SAN DIEGO — Pay-for-performance programs must be designed to avoid putting some of the most vulnerable patient populations at risk, officials with the American College of Physicians warned at the organization's annual meeting.

Although pay for performance has the potential to improve medical care, it could also endanger the physician-patient relationship, the financial stability of the health care system, and the elderly and the chronically ill, said Dr. Frederick E. Turton, chair of ACP's Ethics, Professionalism and Human Rights Committee.

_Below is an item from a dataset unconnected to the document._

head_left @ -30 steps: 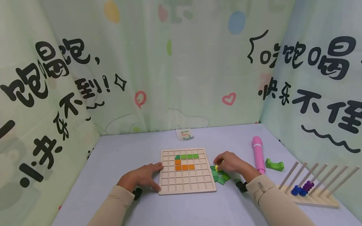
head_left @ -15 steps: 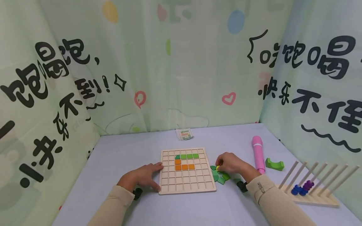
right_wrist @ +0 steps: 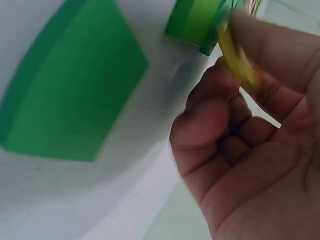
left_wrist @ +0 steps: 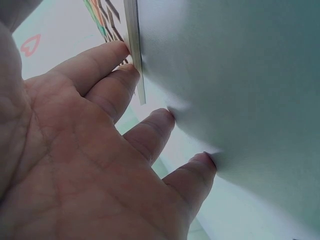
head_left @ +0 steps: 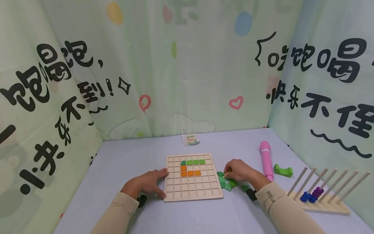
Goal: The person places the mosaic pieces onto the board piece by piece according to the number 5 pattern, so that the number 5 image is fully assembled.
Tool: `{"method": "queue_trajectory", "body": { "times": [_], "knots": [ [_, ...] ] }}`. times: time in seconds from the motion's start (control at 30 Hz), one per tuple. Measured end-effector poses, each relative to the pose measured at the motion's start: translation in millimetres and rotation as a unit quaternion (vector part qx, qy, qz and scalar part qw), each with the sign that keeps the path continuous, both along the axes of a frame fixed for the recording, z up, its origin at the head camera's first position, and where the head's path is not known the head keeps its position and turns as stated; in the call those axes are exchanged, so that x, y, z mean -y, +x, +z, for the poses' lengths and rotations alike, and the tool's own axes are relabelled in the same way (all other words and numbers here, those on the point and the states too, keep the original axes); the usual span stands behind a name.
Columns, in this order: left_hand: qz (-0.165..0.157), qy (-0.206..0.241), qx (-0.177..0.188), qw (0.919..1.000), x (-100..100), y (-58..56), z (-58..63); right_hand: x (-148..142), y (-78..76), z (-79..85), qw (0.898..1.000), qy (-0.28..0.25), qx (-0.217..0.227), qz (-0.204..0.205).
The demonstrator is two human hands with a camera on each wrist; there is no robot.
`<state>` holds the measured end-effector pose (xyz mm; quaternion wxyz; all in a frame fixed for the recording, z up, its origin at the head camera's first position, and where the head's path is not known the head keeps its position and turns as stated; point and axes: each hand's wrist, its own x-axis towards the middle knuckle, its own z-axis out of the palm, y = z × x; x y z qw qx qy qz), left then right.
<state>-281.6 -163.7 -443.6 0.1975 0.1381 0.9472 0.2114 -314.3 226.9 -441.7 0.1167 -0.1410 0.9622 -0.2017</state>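
My left hand rests against the left edge of a wooden grid board, its fingers stretched out. In the left wrist view two fingertips touch the side of the board and the others lie on the table. Green tiles make a row on the grid, with orange tiles below them. To the right of the board, my right hand pinches a thin yellow tile between thumb and finger, slightly blurred in the right wrist view. Several loose green tiles lie beside and under this hand.
A pink microphone-shaped object and a green arched block lie to the right. Nearer stands a wooden peg rack with blue and purple beads. A small printed grid card lies at the back edge of the table.
My right hand has shifted slightly right, and the yellow tile it pinches is now mostly hidden in the head view. The left hand and the board stay where they were.
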Motion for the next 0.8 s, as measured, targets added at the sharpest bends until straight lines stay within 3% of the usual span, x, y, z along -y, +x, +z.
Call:
{"method": "queue_trajectory", "body": {
  "times": [0.37,0.57,0.8],
  "knots": [
    [-0.006,-0.007,0.003,1.0000,0.8,-2.3,0.2,-2.4,-4.0,1.9,0.996,-0.079,-0.009,-0.029],
    [-0.004,-0.006,0.003,1.0000,1.1,-2.8,-0.1,9.9,-8.8,5.9,0.994,-0.101,-0.027,-0.021],
    [-0.006,-0.009,0.007,0.9999,-0.4,-4.8,-1.8,29.6,-8.2,4.0,0.992,-0.123,-0.008,-0.020]
  ]
}}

ACP is preparing to publish a position paper on the issue of ethics in pay for performance. The paper focuses on what the programs should accomplish, what physicians should do if participating in them, and the potential unintended consequences of these programs.

For example, ACP officials are concerned about programs that base their incentives on meeting strict clinical targets, such as a specific hemoglobin A1c level, because that might prompt physicians to select patients based on their ability to meet that target. Instead, programs that focus on improvement on a measure might be more appropriate, Dr. Turton said at a press briefing. Other unintended consequences include the potential for gaming the system by physicians, and an increase in unnecessary care and costs.

The programs also have the potential to encourage physicians to perform to the measure, rather than evaluating the individual needs of the patients, Dr. Alan R. Nelson, a member of the Institute of Medicine's study committee on pay for performance. And quality measures may not lead to reductions in cost, in fact, in the short term, it will probably increase use of services and cost, he said.

Limited data are available about pay-for- performance ethical concerns, in part because these programs are so new and researchers need more time to study their effects, said Dr. Matthew K. Wynia, director of the Institute for Ethics of the American Medical Association. The programs are also variable, complex, and are often proprietary and confidential, making them hard to study. And pay for performance is generally not well understood by either patients or physicians at this point.

The limited data in the literature has provided mixed results on pay for performance. One study compared the performance of California physicians enrolled in a pay-for-performance program with the performance of physicians in the Pacific Northwest who were not enrolled. It assessed outcomes on cervical cancer screening, mammography, and hemoglobin A1c testing. The California physicians achieved greater quality improvement only in cervical cancer screening. The authors found there was little gain in quality, and the financial rewards were given mainly to those who had a higher performance at baseline (JAMA 2005;294:1788–93).

In another study, 207 hospitals in a Medicare-sponsored pay-for-performance demonstration showed greater improvement in a composite of 10 quality measures, compared with 406 hospitals involved in voluntary public reporting only. In pay-for-performance hospitals, those with the worst baseline quality performance improved the most; those with the highest baseline quality improved least (N. Engl. J. Med. 2007;356:486–96).